REQUIRED ACTION ▸
Return nothing but the lines from the one with "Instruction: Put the" through the one with "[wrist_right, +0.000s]" in the data below, word for word and without pictures.

DATASET EXCERPT ▸
━━━━━━━━━━━━━━━━━━━━━━━━━━━━━━
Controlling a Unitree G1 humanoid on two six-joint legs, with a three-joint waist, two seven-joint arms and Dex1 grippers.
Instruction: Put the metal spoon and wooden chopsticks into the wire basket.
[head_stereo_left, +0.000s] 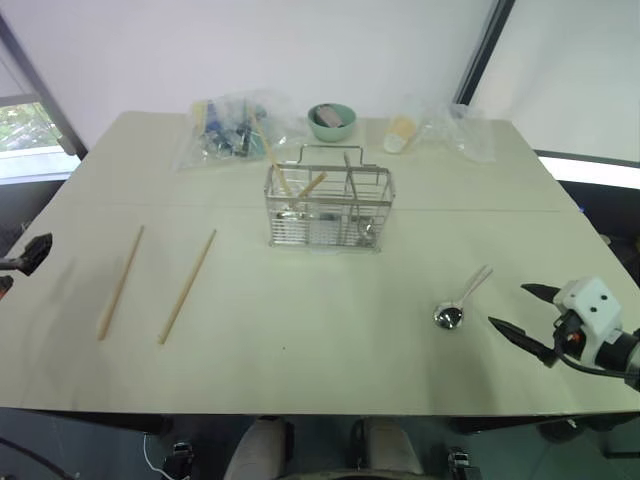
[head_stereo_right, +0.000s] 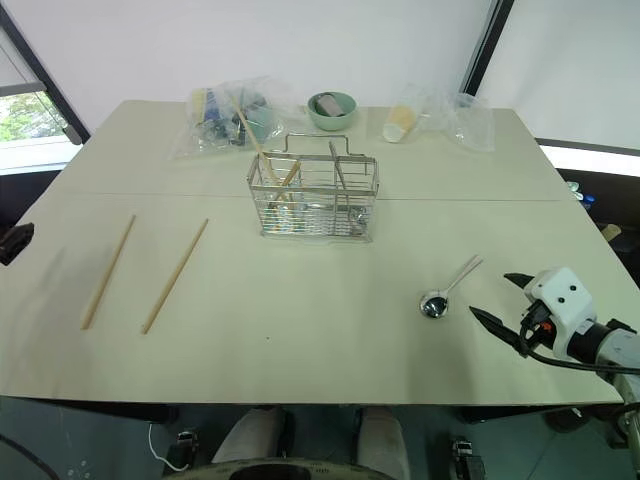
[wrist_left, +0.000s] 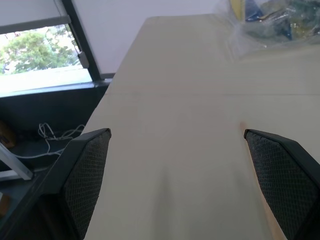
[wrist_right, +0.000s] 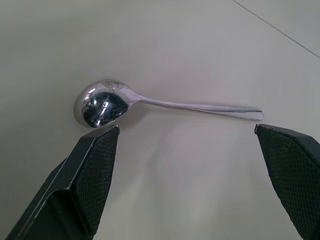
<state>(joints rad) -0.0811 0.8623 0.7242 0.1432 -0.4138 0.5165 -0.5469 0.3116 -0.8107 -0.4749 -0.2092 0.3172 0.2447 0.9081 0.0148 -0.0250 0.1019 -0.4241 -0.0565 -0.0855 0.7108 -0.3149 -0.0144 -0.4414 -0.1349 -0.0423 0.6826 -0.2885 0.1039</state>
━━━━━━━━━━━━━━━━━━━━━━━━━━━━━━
EXERCISE ANSWER ▸
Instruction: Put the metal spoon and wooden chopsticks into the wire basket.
[head_stereo_left, +0.000s] 
[head_stereo_right, +0.000s] 
[wrist_left, +0.000s] 
[wrist_right, +0.000s] 

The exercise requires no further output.